How to count number of missing values per row in a dataframe

dplyr rowwise()

Learn how to count number of missing values per row in a dataframe with this comprehensive R tutorial. Includes practical examples and code snippets.

Published

October 13, 2022

Introduction

Counting missing values per row is a common data cleaning task that helps identify which observations have incomplete data. This technique is particularly useful when deciding whether to remove rows with too many missing values or when creating data quality reports.

Getting Started

library(tidyverse)
library(palmerpenguins)

Example 1: Basic Usage

The Problem

We need to count how many missing values (NA) exist in each row of our dataset. This helps us understand the completeness of our data at the observation level.

Step 1: Create sample data with missing values

Let’s start by creating a dataset with some missing values to work with.

# Create sample data with missing values
sample_data <- penguins |>
  slice(1:10) |>
  mutate(
    bill_length_mm = ifelse(row_number() %in% c(2, 5), NA, bill_length_mm),
    body_mass_g = ifelse(row_number() %in% c(2, 7), NA, body_mass_g)
  )

This creates a 10-row sample from the penguins dataset with strategically placed missing values.

Step 2: Count missing values using rowwise()

We’ll use rowwise() combined with c_across() to count NAs across all columns.

# Count missing values per row
result <- sample_data |>
  rowwise() |>
  mutate(missing_count = sum(is.na(c_across(everything())))) |>
  ungroup()

print(result$missing_count)

This approach counts missing values across all columns for each row, storing the result in a new column.

Step 3: Select specific columns for counting

Often you only want to count missing values in specific columns of interest.

# Count missing values in specific columns only
result_selective <- sample_data |>
  rowwise() |>
  mutate(
    missing_count = sum(is.na(c_across(c(bill_length_mm:body_mass_g))))
  ) |>
  ungroup()

This counts missing values only in the numeric measurement columns, excluding categorical variables.

Example 2: Practical Application

The Problem

You’re analyzing the penguins dataset for a research project and need to identify rows with multiple missing measurements. Rows with more than 2 missing values should be flagged for review or potential removal.

Step 1: Count missing values and create quality flags

We’ll count missing values and create a data quality flag for further analysis.

# Analyze data quality across the full dataset
penguins_quality <- penguins |>
  rowwise() |>
  mutate(
    missing_count = sum(is.na(c_across(bill_length_mm:body_mass_g))),
    quality_flag = case_when(
      missing_count == 0 ~ "Complete",
      missing_count <= 2 ~ "Acceptable", 
      TRUE ~ "Poor"
    )
  ) |>
  ungroup()

This creates a comprehensive quality assessment with both counts and categorical flags.
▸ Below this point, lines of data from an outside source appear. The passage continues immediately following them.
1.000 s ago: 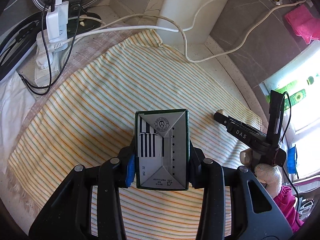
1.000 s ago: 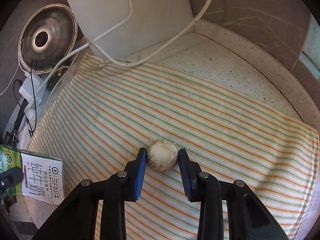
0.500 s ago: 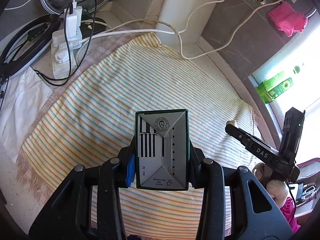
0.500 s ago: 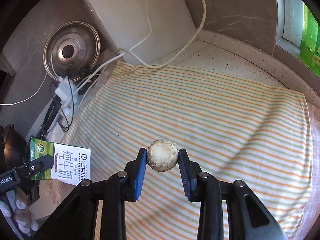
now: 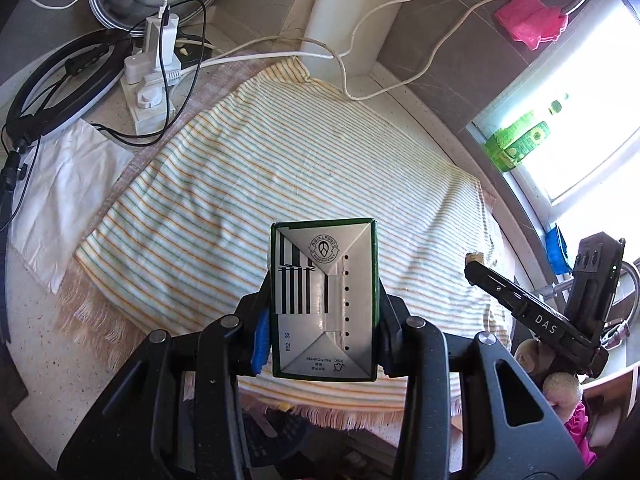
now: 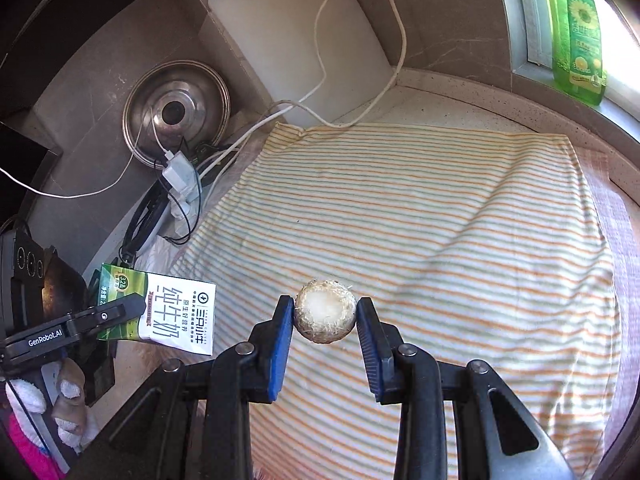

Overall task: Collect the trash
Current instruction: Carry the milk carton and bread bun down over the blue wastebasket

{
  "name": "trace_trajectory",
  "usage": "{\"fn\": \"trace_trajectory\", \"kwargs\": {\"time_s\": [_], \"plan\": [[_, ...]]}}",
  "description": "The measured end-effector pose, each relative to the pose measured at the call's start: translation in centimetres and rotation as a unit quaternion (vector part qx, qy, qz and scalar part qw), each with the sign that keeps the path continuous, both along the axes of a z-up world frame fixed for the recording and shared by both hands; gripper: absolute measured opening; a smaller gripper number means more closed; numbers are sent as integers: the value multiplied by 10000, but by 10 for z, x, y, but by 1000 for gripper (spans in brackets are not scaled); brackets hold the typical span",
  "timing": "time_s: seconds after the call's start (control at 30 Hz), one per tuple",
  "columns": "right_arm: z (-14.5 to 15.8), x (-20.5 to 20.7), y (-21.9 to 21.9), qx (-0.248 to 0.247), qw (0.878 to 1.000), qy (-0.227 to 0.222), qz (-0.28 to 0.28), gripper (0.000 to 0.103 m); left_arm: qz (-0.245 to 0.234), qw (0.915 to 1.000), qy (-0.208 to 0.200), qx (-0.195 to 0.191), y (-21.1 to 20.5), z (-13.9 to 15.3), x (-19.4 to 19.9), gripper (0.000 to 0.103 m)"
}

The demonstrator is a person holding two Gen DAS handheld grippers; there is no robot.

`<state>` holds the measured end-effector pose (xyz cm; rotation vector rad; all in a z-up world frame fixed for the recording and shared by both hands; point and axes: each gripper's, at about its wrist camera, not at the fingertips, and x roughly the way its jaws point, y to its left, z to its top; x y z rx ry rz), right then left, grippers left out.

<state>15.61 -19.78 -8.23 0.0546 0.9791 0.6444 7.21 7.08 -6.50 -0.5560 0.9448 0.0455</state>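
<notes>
Scene: a striped cloth (image 6: 420, 220) covers a speckled bench (image 6: 460, 104); both grippers are raised above it, each carrying one piece of trash.
Left gripper (image 5: 322, 308): its fingers are closed onto the two sides of a milk carton (image 5: 323, 304), whose folded end faces the camera.
Right gripper (image 6: 325, 314): its blue-padded fingers pinch a small, pale, fibrous round stub (image 6: 325, 312) at its widest part.
Where the trash is: both pieces are off the cloth. In the right view the carton shows at 8 o'clock, printed face up. In the left view the right gripper shows at 4 o'clock.
Hand pose: both grippers tilt downward, looking at the cloth from above. A gloved hand (image 6: 68, 396) grips the left handle.
Bin: a dark rim under the near bench edge, at 6 o'clock in the left view, may be a bin; I cannot tell.
Doing the step well: probably the carry to the bin. Hold both grips firm, since the round stub could roll out of flat pads. Travel level, and stay clear of the cables (image 5: 360, 40) and charger (image 5: 160, 36) at 11 o'clock. Let go only once over the bin.
</notes>
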Motion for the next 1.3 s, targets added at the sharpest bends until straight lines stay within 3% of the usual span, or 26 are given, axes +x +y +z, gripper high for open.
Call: {"fn": "trace_trajectory", "kwargs": {"time_s": [0.7,0.97,1.3], "plan": [[-6,-138,2,162,9996,235,-27,32,-626,9980,111,2,-7,-13,-122,41],[-27,-174,11,91,9990,438,67,32,-930,9950,343,135,-18,-38,-145,41],[-62,-200,21,-133,9972,727,120,32,-1161,9895,836,228,-30,-91,-156,41]]}}
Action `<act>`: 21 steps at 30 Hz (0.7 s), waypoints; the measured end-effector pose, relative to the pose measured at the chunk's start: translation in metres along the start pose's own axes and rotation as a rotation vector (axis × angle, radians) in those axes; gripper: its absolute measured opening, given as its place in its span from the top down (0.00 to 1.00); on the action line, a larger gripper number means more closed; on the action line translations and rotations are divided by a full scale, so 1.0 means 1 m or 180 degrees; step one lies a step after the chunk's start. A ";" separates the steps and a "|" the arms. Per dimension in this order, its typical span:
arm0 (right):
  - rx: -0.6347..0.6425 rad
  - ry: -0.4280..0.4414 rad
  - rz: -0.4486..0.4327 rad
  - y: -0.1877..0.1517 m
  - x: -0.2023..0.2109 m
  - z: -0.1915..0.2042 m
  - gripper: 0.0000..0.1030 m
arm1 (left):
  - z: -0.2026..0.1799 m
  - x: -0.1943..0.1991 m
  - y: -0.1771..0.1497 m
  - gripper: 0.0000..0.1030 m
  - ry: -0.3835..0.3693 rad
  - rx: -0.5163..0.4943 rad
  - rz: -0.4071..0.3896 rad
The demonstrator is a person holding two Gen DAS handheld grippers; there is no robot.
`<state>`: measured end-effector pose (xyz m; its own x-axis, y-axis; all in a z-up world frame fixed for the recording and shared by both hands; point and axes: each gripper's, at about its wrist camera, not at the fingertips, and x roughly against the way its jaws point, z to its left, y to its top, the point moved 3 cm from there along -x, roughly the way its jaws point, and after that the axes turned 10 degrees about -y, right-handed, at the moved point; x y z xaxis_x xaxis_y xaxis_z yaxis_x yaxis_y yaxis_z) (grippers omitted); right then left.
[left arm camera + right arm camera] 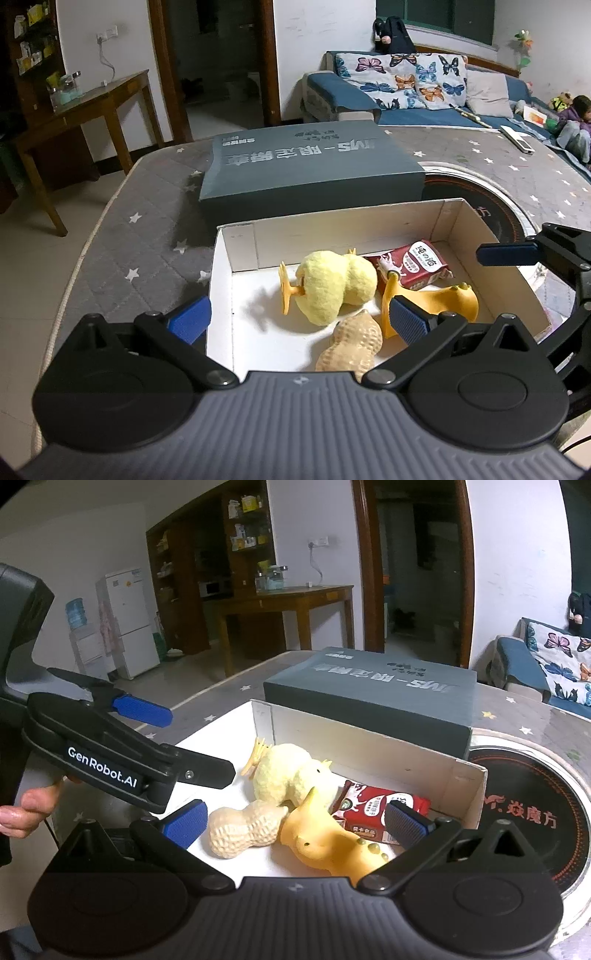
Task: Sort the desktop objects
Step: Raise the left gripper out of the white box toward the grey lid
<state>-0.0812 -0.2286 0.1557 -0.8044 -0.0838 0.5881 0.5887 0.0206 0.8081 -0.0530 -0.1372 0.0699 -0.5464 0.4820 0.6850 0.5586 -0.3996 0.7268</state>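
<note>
I count four things inside the white open box [236, 258]: one fluffy yellow chick toy [334, 286], one peanut-shaped toy [354, 345], one orange rubber dinosaur [439, 299] and one red snack packet [421, 264]. The chick lies on its side near the middle of the box, with its orange feet toward the left wall. The peanut lies just beside it, closer to the near edge of the box. The dinosaur touches the peanut in the right wrist view, and the red packet sits behind it, toward the far right corner of the box.

My left gripper [299, 319] hovers over the near edge of the box with its two blue pads wide apart, and nothing is between them. My right gripper [295, 821] is also spread open and empty, above the peanut and the dinosaur.

Behind the far wall of the box there is one dark grey flat box [310, 166], touching it or very near. Both boxes stand on a table with a grey star-pattern cover [147, 229]. One round black cooker plate [524, 805] sits at the right of the white box.
</note>
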 end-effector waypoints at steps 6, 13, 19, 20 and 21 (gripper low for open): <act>-0.0066 -0.0090 0.0046 0.003 -0.002 -0.004 0.00 | 0.000 0.000 0.005 0.00 0.0040 0.0005 -0.0020; -0.0126 -0.0147 0.0053 0.010 -0.002 -0.008 0.00 | 0.001 -0.003 0.013 0.00 0.0118 -0.0003 -0.0023; -0.0131 -0.0172 0.0090 0.016 -0.004 -0.010 0.00 | 0.004 -0.006 0.019 0.00 0.0184 -0.0010 0.0009; -0.0131 -0.0179 0.0097 0.017 -0.004 -0.010 0.00 | 0.004 -0.007 0.020 0.00 0.0207 -0.0025 0.0022; -0.0129 -0.0185 0.0103 0.017 -0.005 -0.011 0.00 | 0.004 -0.008 0.021 0.00 0.0222 -0.0036 0.0026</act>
<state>-0.0664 -0.2385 0.1666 -0.7874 -0.0258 0.6158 0.6163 -0.0181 0.7873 -0.0343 -0.1462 0.0796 -0.5842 0.4232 0.6925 0.5564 -0.4123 0.7214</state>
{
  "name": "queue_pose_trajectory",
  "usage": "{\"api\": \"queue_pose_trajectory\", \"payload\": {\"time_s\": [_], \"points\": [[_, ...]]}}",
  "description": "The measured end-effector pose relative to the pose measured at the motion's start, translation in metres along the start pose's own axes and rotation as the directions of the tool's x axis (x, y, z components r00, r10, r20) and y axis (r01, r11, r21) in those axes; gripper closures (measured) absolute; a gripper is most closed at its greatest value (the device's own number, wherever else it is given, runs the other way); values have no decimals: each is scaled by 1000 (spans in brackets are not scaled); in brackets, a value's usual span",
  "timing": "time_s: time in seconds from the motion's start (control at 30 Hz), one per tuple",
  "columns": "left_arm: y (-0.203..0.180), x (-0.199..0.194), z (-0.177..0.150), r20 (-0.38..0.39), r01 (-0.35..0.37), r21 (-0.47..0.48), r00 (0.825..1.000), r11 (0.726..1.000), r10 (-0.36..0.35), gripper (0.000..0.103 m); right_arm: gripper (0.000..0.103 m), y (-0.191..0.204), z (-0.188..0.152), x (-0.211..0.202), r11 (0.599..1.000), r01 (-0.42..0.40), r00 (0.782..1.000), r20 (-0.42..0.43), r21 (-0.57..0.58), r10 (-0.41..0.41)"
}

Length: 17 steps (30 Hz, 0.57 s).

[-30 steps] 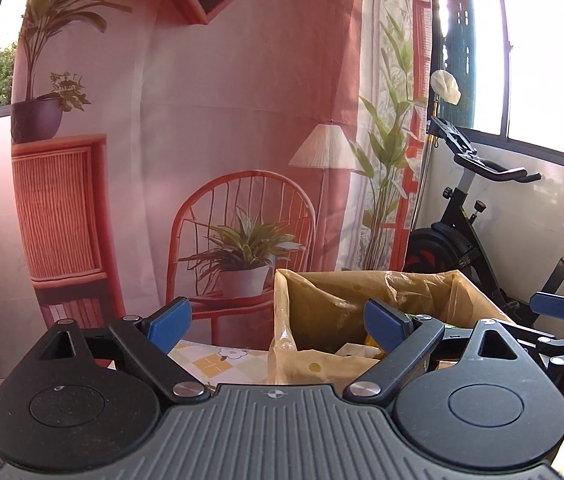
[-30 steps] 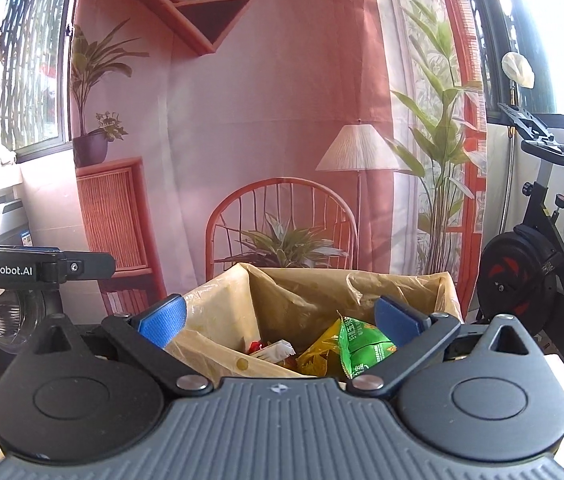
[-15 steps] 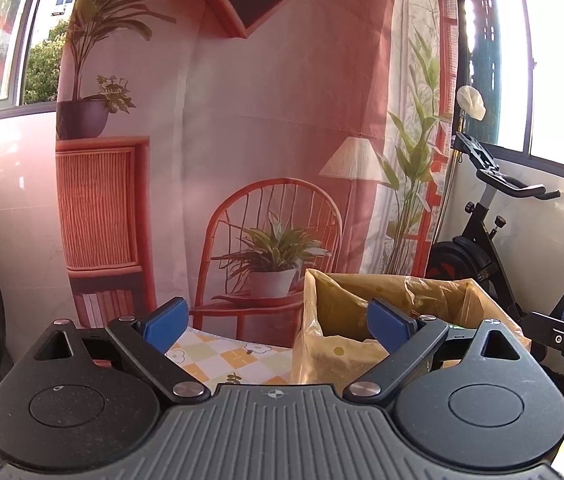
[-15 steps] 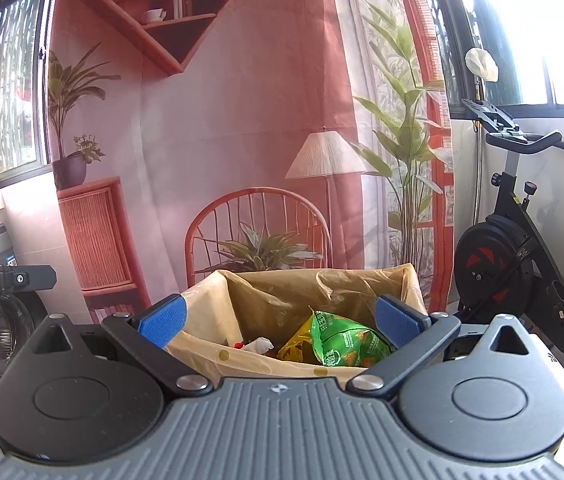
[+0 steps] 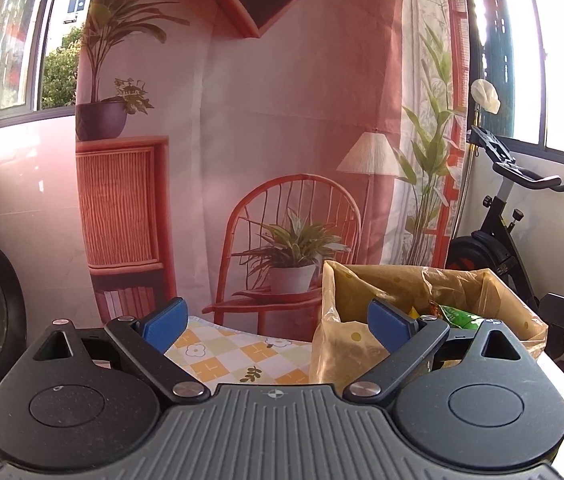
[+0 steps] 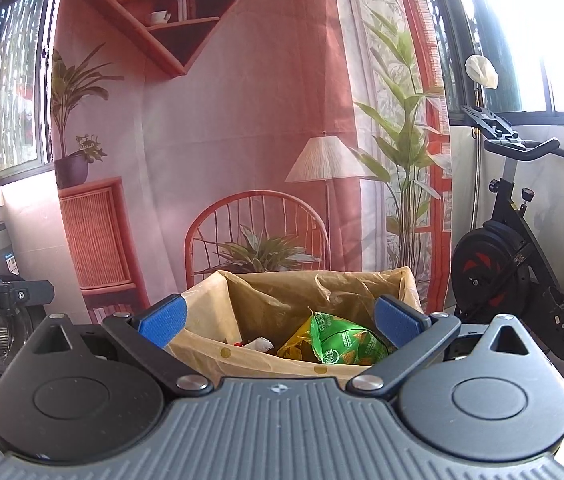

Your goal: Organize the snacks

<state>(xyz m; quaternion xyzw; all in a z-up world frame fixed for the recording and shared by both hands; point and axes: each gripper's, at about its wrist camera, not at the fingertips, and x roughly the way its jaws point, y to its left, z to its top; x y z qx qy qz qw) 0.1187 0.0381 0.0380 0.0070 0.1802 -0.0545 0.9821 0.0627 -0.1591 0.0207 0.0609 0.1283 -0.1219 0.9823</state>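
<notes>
Right wrist view: right gripper point(image 6: 281, 319) spread, empty, facing bin point(image 6: 265, 300) holding green packet point(image 6: 342, 342). Left gripper point(image 5: 277, 320) likewise spread, empty; bin point(image 5: 462, 284) far right.

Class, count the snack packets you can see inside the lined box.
3: a green packet at the right, a yellow packet beside it, a white wrapper further left. The box may hide more.

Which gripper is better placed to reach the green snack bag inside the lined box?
Probably the right gripper. It is open and empty, and the green snack bag lies between its fingers. The left gripper, also open, faces the lined box corner and the tablecloth.
</notes>
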Motion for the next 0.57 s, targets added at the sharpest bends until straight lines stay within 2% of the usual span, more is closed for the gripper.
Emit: {"api": "queue_pose_trajectory", "payload": {"time_s": [0.4, 0.57], "points": [[0, -3, -1, 2, -44, 6, 999, 999, 44, 5, 1, 1, -2, -1, 1000, -1, 1000, -4, -4, 1], [4, -1, -3, -19, -26, -13, 999, 1000, 26, 5, 1, 1, -3, 0, 1000, 1, 1000, -8, -1, -1]]}}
Step 2: Summarize data quality patterns

Let’s examine the distribution of missing value patterns across our dataset.

# Summarize quality patterns
quality_summary <- penguins_quality |>
  count(missing_count, quality_flag) |>
  arrange(missing_count)

print(quality_summary)

This summary shows how many rows fall into each missing value category.

Step 3: Filter and examine problematic rows

Finally, let’s identify and examine the rows that need attention.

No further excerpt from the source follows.